Problem: Across the records below, report how many lines include the word "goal", stating the number alone.

[Source data]
----------
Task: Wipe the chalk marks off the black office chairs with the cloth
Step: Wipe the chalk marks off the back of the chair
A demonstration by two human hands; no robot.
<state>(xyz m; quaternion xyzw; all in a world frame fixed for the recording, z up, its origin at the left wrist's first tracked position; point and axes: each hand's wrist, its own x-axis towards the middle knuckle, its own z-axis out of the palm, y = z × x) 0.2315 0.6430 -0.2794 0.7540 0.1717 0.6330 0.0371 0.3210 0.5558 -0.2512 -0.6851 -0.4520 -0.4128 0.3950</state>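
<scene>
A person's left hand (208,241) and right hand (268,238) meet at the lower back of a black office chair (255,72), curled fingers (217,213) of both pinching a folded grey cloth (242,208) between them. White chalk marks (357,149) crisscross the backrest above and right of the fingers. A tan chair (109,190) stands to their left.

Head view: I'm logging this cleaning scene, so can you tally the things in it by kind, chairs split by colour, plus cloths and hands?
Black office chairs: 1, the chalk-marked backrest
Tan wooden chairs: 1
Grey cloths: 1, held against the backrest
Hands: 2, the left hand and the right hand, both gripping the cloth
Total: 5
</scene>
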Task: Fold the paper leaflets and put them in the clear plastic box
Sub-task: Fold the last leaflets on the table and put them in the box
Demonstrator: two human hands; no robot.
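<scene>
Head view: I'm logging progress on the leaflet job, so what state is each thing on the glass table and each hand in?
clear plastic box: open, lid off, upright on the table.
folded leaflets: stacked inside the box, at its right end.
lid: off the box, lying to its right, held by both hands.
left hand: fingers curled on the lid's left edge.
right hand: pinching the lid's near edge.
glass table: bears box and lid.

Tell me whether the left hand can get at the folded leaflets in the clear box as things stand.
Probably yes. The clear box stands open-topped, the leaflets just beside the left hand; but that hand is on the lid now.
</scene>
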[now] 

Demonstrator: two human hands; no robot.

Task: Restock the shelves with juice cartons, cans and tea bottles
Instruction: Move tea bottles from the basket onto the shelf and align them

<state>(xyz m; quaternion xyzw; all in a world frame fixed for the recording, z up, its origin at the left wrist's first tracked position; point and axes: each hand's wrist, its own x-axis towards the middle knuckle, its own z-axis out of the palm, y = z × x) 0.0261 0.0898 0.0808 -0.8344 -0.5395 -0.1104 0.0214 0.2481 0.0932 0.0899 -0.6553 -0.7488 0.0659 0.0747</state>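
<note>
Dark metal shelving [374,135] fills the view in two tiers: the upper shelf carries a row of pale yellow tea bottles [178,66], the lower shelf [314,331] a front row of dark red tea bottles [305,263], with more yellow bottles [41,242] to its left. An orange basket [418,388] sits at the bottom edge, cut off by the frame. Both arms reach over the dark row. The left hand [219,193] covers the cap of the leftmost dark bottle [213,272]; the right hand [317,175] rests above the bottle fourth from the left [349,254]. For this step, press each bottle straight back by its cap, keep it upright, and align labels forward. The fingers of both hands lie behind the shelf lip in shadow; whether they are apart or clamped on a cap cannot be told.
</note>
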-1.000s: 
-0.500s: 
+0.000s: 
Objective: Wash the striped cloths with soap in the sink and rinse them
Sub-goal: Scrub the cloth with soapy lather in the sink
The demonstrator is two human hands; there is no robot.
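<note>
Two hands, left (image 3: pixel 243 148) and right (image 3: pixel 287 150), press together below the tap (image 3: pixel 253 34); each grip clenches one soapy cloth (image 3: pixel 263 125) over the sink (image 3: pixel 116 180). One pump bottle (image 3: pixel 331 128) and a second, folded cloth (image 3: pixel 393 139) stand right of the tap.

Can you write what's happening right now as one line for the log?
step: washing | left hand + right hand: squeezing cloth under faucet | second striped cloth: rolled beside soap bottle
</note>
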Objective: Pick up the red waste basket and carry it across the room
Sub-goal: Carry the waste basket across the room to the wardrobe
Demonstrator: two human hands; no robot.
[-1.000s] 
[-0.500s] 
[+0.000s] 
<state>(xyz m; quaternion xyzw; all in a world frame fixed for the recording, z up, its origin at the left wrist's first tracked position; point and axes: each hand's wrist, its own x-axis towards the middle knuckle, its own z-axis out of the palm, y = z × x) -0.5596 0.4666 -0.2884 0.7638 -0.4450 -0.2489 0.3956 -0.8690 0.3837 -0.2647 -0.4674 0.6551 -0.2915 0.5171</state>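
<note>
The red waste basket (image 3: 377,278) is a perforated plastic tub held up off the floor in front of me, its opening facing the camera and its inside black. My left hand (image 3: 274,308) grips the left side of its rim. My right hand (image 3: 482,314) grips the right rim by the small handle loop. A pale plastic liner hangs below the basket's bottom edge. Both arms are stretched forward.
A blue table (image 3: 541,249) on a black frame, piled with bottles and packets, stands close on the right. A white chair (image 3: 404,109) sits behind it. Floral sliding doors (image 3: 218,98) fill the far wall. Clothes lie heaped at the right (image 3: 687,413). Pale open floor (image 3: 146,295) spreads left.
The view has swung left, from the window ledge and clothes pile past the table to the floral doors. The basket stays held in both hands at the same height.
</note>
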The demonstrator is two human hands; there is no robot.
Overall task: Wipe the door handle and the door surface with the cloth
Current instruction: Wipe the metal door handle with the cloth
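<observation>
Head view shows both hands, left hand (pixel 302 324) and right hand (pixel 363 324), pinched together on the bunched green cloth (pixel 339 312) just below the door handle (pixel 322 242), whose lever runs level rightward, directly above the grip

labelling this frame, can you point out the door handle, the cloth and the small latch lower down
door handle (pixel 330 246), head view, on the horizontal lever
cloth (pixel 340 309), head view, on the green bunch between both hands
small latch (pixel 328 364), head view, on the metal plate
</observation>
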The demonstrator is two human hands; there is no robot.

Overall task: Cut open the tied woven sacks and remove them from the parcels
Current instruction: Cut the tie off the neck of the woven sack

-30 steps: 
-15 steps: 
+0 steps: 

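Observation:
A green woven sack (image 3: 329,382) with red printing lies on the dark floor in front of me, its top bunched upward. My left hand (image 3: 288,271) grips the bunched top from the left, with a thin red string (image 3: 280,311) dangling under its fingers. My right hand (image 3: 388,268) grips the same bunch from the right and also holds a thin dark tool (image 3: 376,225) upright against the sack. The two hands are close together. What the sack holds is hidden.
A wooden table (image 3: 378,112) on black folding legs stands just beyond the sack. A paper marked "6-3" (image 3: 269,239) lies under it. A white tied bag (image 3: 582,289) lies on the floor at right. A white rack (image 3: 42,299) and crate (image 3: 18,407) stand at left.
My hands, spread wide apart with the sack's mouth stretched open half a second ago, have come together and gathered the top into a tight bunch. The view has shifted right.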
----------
Exercise response: 2